L’objectif de cette journée dépassait le simple cadre commémoratif. Il s’agissait de poser les jalons d’une réflexion profonde sur le parcours de soins, articulée autour de quatre axes majeurs :
- La résilience clinique : Honorer le courage des jeunes patients face à la toxicité des traitements.
- La pédagogie communautaire : Briser les tabous liés aux pathologies malignes de l’enfant.
- L’innovation thérapeutique : Exposer les avancées en protocoles de chimiothérapie, des soins de support et des traitements conservateurs pour le rétinoblastome qui est un cancer de l’œil.
- Le maillage social : Solidifier l’accompagnement psychosocial, indispensable à l’observance thérapeutique.

Dans une allocution remarquée, la Cheffe de travaux Sandra Iye Abial a insisté sur la dimension éthique et motivationnelle du métier. Selon elle, cette célébration doit agir comme un levier pour galvaniser la détermination du personnel soignant. Elle a rappelé que la gestion de la douleur et l’accompagnement palliatif, lorsque nécessaire, font partie intégrante de l’excellence clinique attendue dans la prise en charge des enfants.

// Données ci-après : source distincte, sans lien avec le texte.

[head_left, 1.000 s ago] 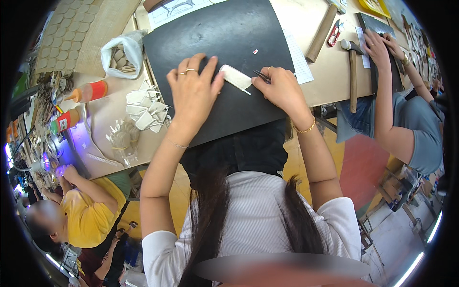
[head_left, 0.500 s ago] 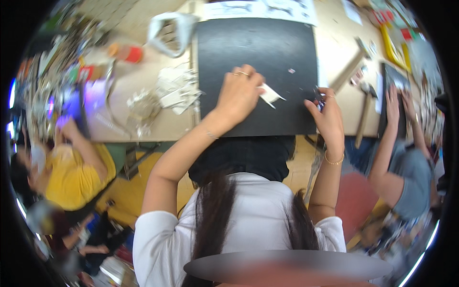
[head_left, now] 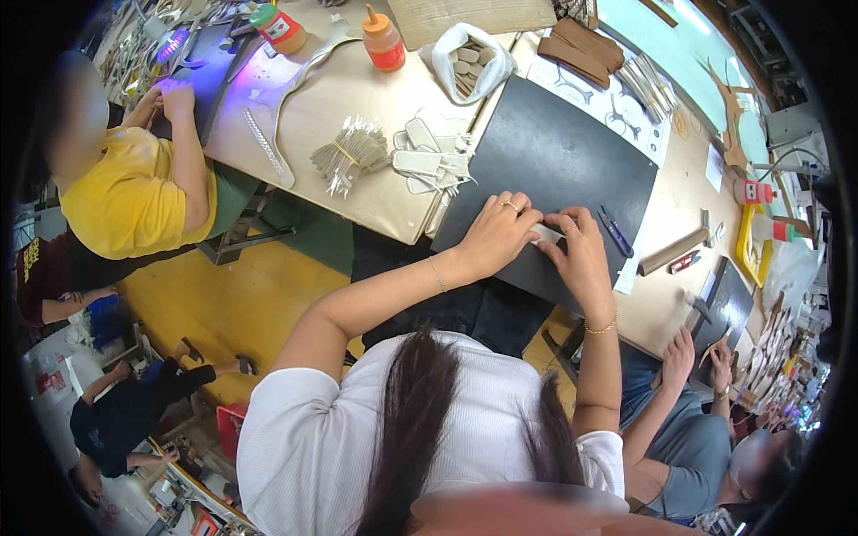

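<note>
At centre frame: both hands meet on a black mat (head_left: 563, 161) that lies on the tan counter (head_left: 357, 98).
Left hand: the left hand (head_left: 496, 234) lies palm down on the mat's near edge, fingers flat and close together, pressing on a small white piece (head_left: 543, 234); a ring shows on one finger.
Right hand: the right hand (head_left: 583, 259) sits just beside it, fingertips pinching the other end of the same white piece (a thin bracelet hangs at the wrist).
White piece: small, pale, mostly covered by the two hands, resting on the mat near its lower edge.
Right of the hands: a dark purple-handled tool (head_left: 615, 230) lies loose on the mat, near the right hand but not touched.
Left of the mat: a scatter of white tags (head_left: 429, 161) and a tied bundle of thin strips (head_left: 350, 154).
Top of frame: an orange glue bottle (head_left: 384, 43) and a white bag of small pieces (head_left: 469, 62).
Upper left: a person in a yellow shirt (head_left: 125, 201) works at the counter.
</note>
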The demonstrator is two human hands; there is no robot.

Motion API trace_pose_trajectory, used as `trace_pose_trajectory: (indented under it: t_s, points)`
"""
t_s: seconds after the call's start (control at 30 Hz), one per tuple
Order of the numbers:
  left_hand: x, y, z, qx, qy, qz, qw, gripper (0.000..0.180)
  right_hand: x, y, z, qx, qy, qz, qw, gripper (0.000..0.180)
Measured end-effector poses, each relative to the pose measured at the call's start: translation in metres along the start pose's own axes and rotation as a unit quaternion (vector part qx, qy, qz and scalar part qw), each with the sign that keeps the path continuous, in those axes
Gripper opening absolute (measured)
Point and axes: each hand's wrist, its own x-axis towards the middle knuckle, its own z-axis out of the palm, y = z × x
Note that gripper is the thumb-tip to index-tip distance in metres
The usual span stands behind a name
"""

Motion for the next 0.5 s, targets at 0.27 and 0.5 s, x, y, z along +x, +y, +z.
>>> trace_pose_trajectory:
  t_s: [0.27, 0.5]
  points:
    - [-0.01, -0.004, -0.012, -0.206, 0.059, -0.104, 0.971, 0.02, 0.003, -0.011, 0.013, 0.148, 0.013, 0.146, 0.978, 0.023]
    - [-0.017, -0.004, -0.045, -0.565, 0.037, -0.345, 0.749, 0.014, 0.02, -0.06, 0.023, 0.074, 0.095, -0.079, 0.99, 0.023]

De son côté, le Professeur Lukamba, responsable de l’unité et figure de proue de la spécialité, a mis l’accent sur l’importance cruciale du diagnostic précoce. Il a souligné que le pronostic vital dépend de la célérité de l’intervention en exhortant les parents à la vigilance face aux signes d’alerte notamment: une fatigue inexpliquée, une leucocorie (tache blanche dans la pupille), des douleurs osseuses persistantes ou des adénopathies. Il a également souligné que le diagnostic posé aux stades précoces de la maladie augmente de façon exponentielle les chances de rémission complète.
La journée a également été marquée par des échanges entre oncologues, anatomo-pathologiste, hématologues, pédiatres, ophtalmologues, infirmières et psychologues cliniciens. Ils ont abordé les défis persistants, notamment l’accès aux molécules innovantes et la réduction du taux d’abandon de traitement.

La rencontre s’est clôturée par des témoignages poignants de survivants, preuves vivantes que, malgré les contraintes du plateau technique, la science alliée à la détermination peut triompher de la pathologie.
Les participants ont unanimement salué cette initiative qui place Lubumbashi sur la carte de la lutte active contre les cancers pédiatriques en Afrique subsaharienne.